Intesa Sanpaolo Prossima, la struttura di Intesa Sanpaolo dedicata all’Economia del Bene Comune, ha sottoscritto un accordo con Federculture, Agis, Forum del Terzo Settore e Alleanza delle cooperative - principali soggetti italiani impegnati nel settore cultura e spettacolo dal vivo - per sostenere un mondo che è tra i più colpiti dalla crisi economica e sanitaria causata dal Covid-19 e che sconta le maggiori difficoltà nella fase di ripartenza. Per il rilancio del settore culturale, la Banca metterà a disposizione cinque milioni di euro del proprio Fondo di Solidarietà e Sviluppo, con un effetto leva che consentirà di concedere finanziamenti per un massimo di 25 milioni alle associazioni più piccole periferiche e giovanili con particolari difficoltà di accesso al credito. L’obiettivo di Intesa Sanpaolo Prossima è aumentare ulteriormente il proprio impegno creditizio nel settore, oggi valutabile in 250 milioni di euro, per sostenerne il rilancio.
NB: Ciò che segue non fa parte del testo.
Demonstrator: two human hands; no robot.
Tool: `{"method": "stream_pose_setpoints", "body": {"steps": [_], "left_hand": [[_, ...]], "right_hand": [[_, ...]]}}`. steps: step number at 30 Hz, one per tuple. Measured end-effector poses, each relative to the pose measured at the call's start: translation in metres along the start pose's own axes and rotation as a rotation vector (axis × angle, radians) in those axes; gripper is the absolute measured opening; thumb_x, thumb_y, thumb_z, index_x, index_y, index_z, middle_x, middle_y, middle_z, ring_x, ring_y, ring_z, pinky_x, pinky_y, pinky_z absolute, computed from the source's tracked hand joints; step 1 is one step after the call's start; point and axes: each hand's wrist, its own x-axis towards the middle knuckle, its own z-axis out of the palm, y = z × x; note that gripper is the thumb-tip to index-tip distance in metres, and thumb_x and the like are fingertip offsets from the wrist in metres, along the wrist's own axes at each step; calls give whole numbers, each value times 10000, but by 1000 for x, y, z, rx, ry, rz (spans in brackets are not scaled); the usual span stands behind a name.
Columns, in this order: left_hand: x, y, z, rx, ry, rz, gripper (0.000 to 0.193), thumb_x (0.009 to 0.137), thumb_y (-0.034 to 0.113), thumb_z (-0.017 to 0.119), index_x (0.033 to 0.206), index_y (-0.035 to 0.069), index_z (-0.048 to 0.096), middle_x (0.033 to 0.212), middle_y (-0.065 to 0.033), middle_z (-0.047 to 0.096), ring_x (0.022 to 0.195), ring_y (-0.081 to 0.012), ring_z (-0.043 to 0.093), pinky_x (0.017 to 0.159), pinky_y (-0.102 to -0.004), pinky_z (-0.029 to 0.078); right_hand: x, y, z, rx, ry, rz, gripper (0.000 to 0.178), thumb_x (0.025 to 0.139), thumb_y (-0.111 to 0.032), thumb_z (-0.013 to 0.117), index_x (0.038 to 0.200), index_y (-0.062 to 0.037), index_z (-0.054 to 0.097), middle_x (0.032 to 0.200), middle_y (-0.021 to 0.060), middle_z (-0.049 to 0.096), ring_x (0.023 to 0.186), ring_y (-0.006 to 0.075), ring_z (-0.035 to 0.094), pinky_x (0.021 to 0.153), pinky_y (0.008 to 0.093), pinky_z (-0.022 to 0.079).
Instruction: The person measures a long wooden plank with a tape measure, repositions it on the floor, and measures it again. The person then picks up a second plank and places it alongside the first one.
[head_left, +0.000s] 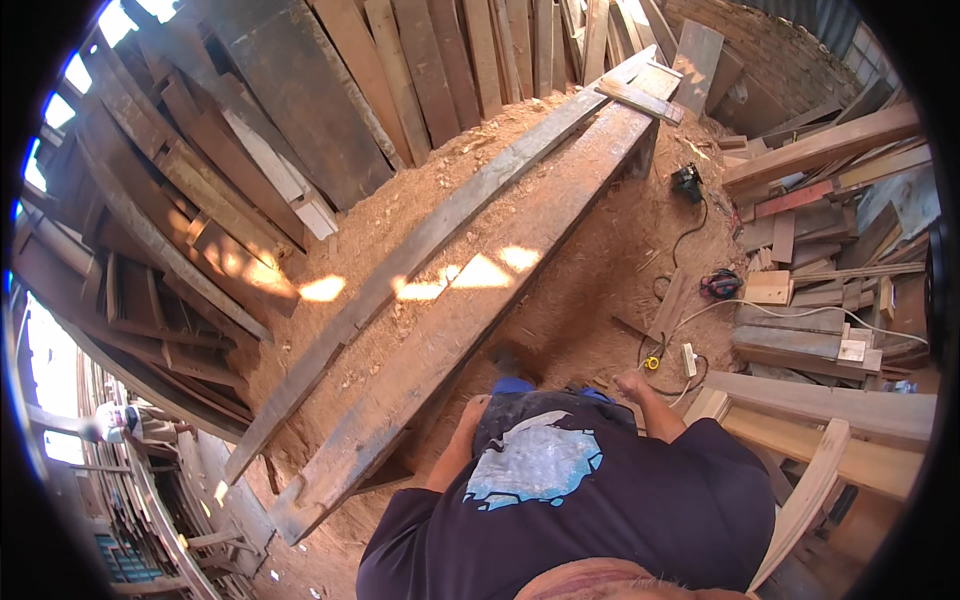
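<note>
My left hand (475,409) is low beside the front of my dark shirt, close to the near edge of a long thick wooden beam (440,330). Its fingers are mostly hidden, and no object shows in it. On the other side of my body my right hand (632,384) hangs with its fingers curled in and nothing visible in them. Just beyond it are a round yellow object (652,364) and a small white power socket block (688,360) on the sawdust. A narrower, greyish timber (370,300) runs alongside the thick beam. A short board (640,101) lies across their far end.
A green power tool (688,182) and a dark red one (720,284) rest on the sawdust-covered ground among loose cords. Planks (430,75) lean along the back and left. Stacked offcuts (800,330) and a wooden frame (810,490) stand at right. Someone (120,420) shows at far left.
</note>
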Motion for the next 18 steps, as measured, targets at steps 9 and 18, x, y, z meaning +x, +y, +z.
{"method": "stream_pose_setpoints", "body": {"steps": [9, 18], "left_hand": [[73, 161, 2, 770, 93, 327, 701, 789, 343, 691, 1386, 66, 448, 1508, -293, 267, 1376, -501, 252, 1093, -570, 284], [195, 257, -43, 1009, -91, 329, 761, 789, 418, 647, 1405, 32, 422, 1503, -336, 250, 1427, -501, 142, 1146, -603, 147]], "right_hand": [[41, -85, -5, -78, 60, -171, 365, 898, -312, 599, 690, -14, 630, 580, 56, 571, 498, 148, 539, 439, 333, 409], [59, -134, -71, 25, 297, -126, 353, 882, -295, 579, 691, -7, 651, 594, 94, 597, 504, 178, 549, 452, 343, 416]]}}
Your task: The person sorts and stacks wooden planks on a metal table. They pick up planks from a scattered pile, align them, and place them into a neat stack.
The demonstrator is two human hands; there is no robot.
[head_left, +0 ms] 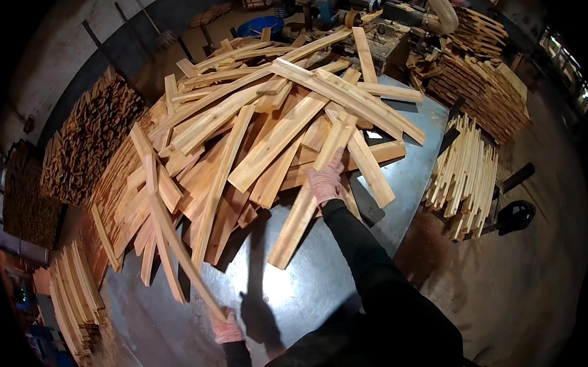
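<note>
A big heap of loose wooden boards (262, 152) lies crisscrossed over a shiny metal table (398, 208). Low at the front, my left hand (227, 327), in a pinkish knit glove, is closed around the near end of a long narrow wooden strip (187, 254). That strip slants away to the far left, over other pieces. My right hand (325, 179), gloved alike, grips a wooden board (295, 231) on the heap's right side, around its middle. The board's near end points toward me over bare metal. Part of my right fingers is hidden behind the hand.
Beyond the heap stands a blue machine (325, 4) near a blue tub (260, 26). Stacked wood (89, 142) rises at left, with pale strips (76, 298) below it. More pale strips (463, 174) and a wood stack (485, 90) stand right of the table.
</note>
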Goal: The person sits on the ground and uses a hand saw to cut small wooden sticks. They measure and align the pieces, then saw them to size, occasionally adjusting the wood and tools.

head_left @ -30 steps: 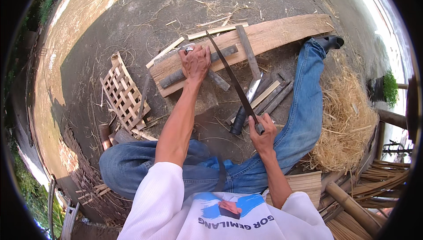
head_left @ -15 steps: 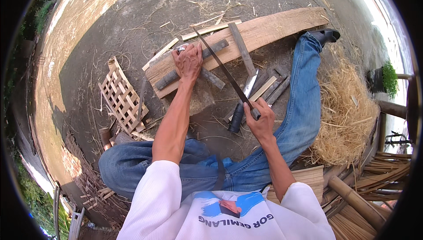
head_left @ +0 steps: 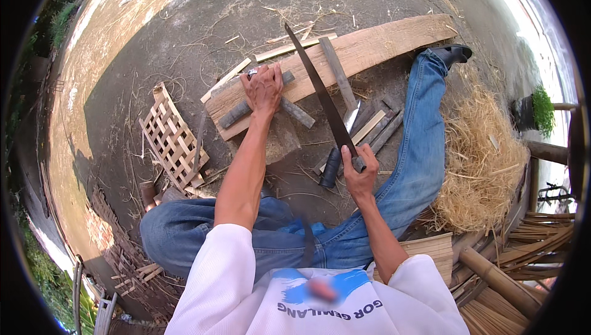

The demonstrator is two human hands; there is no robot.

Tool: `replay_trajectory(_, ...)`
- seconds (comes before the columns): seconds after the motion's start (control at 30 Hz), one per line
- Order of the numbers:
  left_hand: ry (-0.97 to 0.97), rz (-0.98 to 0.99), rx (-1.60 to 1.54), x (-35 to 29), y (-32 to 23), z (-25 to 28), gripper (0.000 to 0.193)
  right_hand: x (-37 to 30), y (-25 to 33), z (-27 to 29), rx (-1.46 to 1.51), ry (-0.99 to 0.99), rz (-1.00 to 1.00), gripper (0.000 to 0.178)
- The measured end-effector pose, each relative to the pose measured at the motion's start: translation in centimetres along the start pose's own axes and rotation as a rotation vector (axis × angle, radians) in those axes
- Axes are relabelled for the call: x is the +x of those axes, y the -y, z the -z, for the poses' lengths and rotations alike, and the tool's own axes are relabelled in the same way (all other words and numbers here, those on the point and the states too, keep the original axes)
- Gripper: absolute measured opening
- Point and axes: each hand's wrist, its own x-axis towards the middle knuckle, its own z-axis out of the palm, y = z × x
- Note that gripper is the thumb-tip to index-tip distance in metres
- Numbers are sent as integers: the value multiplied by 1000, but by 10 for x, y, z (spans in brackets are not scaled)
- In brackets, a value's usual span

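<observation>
My left hand (head_left: 265, 91) is closed around a dark round stick (head_left: 236, 114), pressing it down on a broad wooden plank (head_left: 394, 39). Something small and shiny shows by its fingertips, too small to name. In my right hand (head_left: 361, 178) is the handle of a long, tapering handsaw (head_left: 320, 92). The saw's dark blade points up and away, its tip beyond the plank, apart from the stick. A second dark stick piece (head_left: 298, 113) juts out below my left wrist. Near the right hand lies a knife with a black handle (head_left: 330, 167).
A flat grey strip (head_left: 337, 71) lies across the plank. Several dark and pale wood strips (head_left: 372, 127) lie between my legs. To the left rests a woven slatted panel (head_left: 172, 135). A heap of pale shavings (head_left: 477, 156) sits beside my right leg (head_left: 418, 132).
The saw has swung upward and right, away from the stick, its tip now farther off. The dark stick shows shorter beyond my left hand, which stays in place.
</observation>
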Motion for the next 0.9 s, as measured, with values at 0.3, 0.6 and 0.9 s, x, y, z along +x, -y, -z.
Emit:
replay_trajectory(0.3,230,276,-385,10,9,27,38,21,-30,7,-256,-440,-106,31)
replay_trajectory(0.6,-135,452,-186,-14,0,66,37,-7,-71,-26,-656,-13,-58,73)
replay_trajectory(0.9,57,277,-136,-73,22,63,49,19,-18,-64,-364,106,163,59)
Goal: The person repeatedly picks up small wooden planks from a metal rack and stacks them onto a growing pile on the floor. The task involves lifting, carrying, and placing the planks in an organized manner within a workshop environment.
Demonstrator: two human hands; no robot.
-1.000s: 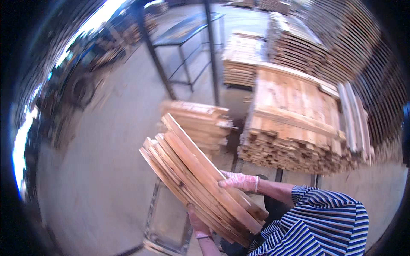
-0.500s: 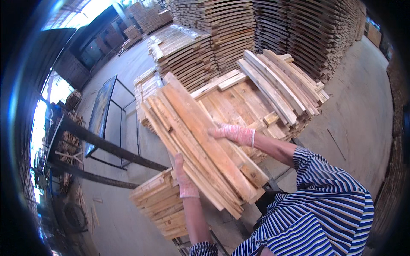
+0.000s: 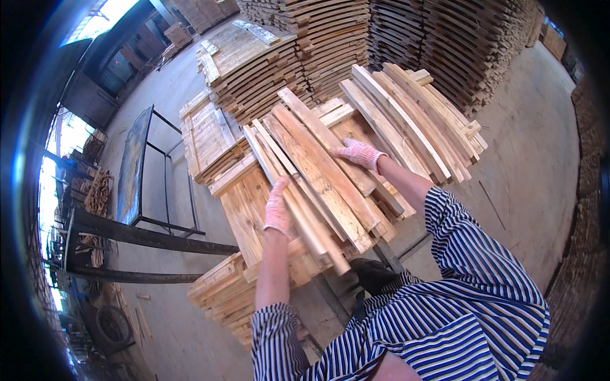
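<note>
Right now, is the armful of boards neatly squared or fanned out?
Fanned out: the boards splay at differing angles under the left hand and right hand.

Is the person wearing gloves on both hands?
Yes, the left hand and the right hand both have light pink gloves on as they rest on the bundle of wooden boards.

Rough matt wood planks (image 3: 321, 184); knit cloth gloves (image 3: 277, 209); concrete floor (image 3: 527, 146).
</note>
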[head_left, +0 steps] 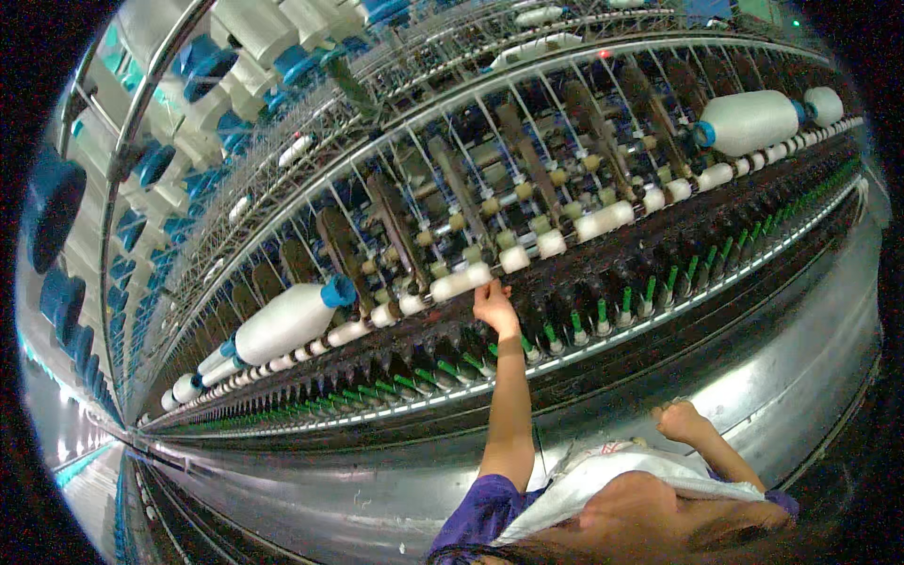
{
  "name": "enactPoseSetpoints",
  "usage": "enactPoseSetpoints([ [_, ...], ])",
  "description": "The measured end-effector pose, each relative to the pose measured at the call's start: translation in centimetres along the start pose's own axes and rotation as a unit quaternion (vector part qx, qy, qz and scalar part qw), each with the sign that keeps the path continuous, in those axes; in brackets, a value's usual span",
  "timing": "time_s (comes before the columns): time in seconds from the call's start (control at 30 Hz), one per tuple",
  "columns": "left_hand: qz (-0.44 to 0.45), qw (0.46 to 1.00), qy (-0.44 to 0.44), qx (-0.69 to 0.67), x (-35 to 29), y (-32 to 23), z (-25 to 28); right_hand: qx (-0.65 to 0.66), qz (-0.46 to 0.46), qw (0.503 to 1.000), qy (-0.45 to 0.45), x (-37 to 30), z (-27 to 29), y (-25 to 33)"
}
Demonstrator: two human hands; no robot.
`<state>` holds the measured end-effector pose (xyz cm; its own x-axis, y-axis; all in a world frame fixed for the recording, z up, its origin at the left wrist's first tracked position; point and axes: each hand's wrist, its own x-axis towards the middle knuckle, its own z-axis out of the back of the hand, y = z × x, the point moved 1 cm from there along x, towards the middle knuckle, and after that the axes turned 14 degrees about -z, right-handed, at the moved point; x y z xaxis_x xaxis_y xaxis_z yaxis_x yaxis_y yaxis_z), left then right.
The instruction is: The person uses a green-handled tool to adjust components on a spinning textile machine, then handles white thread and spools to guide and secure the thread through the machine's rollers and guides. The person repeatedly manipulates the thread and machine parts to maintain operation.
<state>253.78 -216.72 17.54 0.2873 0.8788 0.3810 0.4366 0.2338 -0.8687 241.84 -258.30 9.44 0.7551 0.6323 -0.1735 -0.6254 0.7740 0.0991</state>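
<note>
My left hand point(494, 308) reaches up to the row of white rollers on a long spinning frame. Its fingers are pinched together just below the end of a white roller point(461, 282); whatever they hold, if anything, is too small to make out. Beneath that hand runs a line of green spindles point(603, 312) on a pale rail. My right hand point(683, 421) is held lower, near my body, above the shiny metal panel. Its fingers are curled into a fist, and their inside is hidden.
Two large white yarn bobbins with blue ends lie along the rollers, a left bobbin point(287, 323) and a right bobbin point(750, 123). Dark bars point(457, 179) slant above the rollers. More blue-ended bobbins point(202, 68) hang at upper left. The metal panel point(377, 480) curves along the front.
</note>
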Motion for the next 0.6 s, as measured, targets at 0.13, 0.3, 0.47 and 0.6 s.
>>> enactPoseSetpoints([
  [0.13,-0.005,0.999,-0.025,0.036,0.0,-0.8,0.0,0.024,0.045,0.998,0.034,0.5,-0.6,0.0],
  [0.3,0.052,0.978,-0.126,-0.16,0.2,-1.7,-0.5,0.053,0.058,0.997,0.014,0.1,-1.7,0.6],
  [0.47,0.031,0.994,-0.004,-0.103,-1.3,0.3,2.2,0.108,0.053,0.992,0.037,-0.9,-1.6,2.2],
  [0.6,-0.078,0.966,0.228,0.091,-9.7,3.7,9.4,0.125,0.078,0.988,-0.041,-1.5,-0.8,3.9],
])
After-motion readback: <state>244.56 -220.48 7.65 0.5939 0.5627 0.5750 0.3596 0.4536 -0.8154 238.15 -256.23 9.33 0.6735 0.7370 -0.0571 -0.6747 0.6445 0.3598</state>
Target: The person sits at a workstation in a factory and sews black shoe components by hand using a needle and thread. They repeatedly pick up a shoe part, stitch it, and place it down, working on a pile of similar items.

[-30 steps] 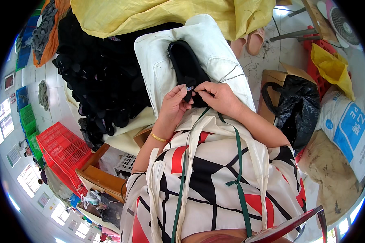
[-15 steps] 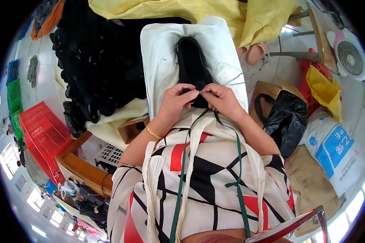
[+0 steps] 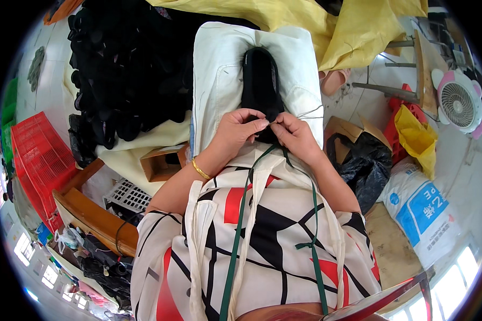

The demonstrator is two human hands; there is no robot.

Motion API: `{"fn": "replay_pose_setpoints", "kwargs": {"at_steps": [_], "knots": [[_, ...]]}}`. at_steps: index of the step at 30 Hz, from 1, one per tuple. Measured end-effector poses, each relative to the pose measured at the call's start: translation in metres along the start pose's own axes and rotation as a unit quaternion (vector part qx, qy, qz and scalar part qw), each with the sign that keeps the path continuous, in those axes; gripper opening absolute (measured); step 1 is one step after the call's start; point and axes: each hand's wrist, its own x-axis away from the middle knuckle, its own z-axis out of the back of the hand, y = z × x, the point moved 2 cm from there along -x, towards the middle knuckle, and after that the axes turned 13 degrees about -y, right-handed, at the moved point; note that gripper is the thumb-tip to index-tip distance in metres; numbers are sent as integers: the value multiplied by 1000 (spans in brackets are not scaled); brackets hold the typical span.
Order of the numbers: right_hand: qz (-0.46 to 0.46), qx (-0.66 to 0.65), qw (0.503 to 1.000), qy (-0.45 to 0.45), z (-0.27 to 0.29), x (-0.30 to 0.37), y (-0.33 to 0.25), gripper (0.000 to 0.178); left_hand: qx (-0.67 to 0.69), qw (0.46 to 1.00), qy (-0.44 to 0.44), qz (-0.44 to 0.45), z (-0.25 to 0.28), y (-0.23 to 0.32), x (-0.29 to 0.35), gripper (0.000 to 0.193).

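Note:
A black cloth shoe (image 3: 261,77) lies lengthwise on the white cloth (image 3: 215,96) spread over my lap. At its near end my left hand (image 3: 236,128) and my right hand (image 3: 295,136) meet, almost fingertip to fingertip. Thumb and forefinger are pinched on each; whatever sits between them is too small to make out. Dark thin threads (image 3: 311,113) stick out over the white cloth beside my right hand. The near part of the shoe is hidden behind my fingers.
A large heap of black shoes (image 3: 128,69) fills the far left. Nearer on that side are a red crate (image 3: 40,160), a cardboard box (image 3: 158,167) and a wooden frame (image 3: 93,214). To the right stand a black plastic bag (image 3: 361,166), a white-and-blue sack (image 3: 420,208) and a fan (image 3: 459,101).
The view has shifted slightly, so the surroundings sit further left on the right side. Both hands keep their pinch by the shoe, with little visible movement.

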Motion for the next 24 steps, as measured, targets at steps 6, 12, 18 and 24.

Con l’accordo, inoltre, la Banca promuove uno spazio di confronto nel quale gli operatori del comparto si incontrano in modo continuativo per definire modelli di sostenibilità sulla base delle rispettive esperienze, con un approccio strutturale alla crescita che andrà a beneficio dell’intero settore. Questo strumento, di valenza strategica secondo l’esperienza già maturata dalla Banca in altri settori come l’infanzia, lo sport e i servizi socio-sanitario-assistenziali, viene quindi avviato oggi a vantaggio di una delle economie più qualificanti del Paese. Adottando regole di gestione, rendicontazione, marketing, fund raising tratte dalle esperienze più virtuose, gli operatori della cultura e dello spettacolo dal vivo si renderanno più efficienti, migliorando così le proprie possibilità di accesso al credito.

Superata la fase di emergenza sanitaria che ha richiesto interventi in prevalenza a fondo perduto o con garanzia pubblica per il sollievo dei lavoratori, nella fase di rilancio l’obiettivo dell’accordo è predisporre le condizioni che consentano, attraverso il credito - di breve e soprattutto di medio/lungo termine - lo sviluppo del sistema cultura con una sostenibilità complessiva migliore di quella precedente la crisi. Su questo mondo, infatti, gravano sia gli effetti non ancora calcolati del distanziamento sociale, con l’inevitabile riduzione di presenze fisiche, sia quelli collegati alla diminuita capacità economica delle persone e delle famiglie, cui si aggiunge la crisi del turismo, con una riduzione drastica della circolazione interna e internazionale.

Mettendo in sinergia le rispettive risorse e competenze per assicurare indirizzo e sostegno al sistema cultura, gli attori coinvolti nell’accordo si propongono di intercettare i Fondi di garanzia pubblici attivati per migliorare l’accesso al credito e di valutare con più completezza i modelli di business dei vari settori culturali (teatro, musica dal vivo, festival, musei) per facilitare l’erogazione di credito di lungo periodo.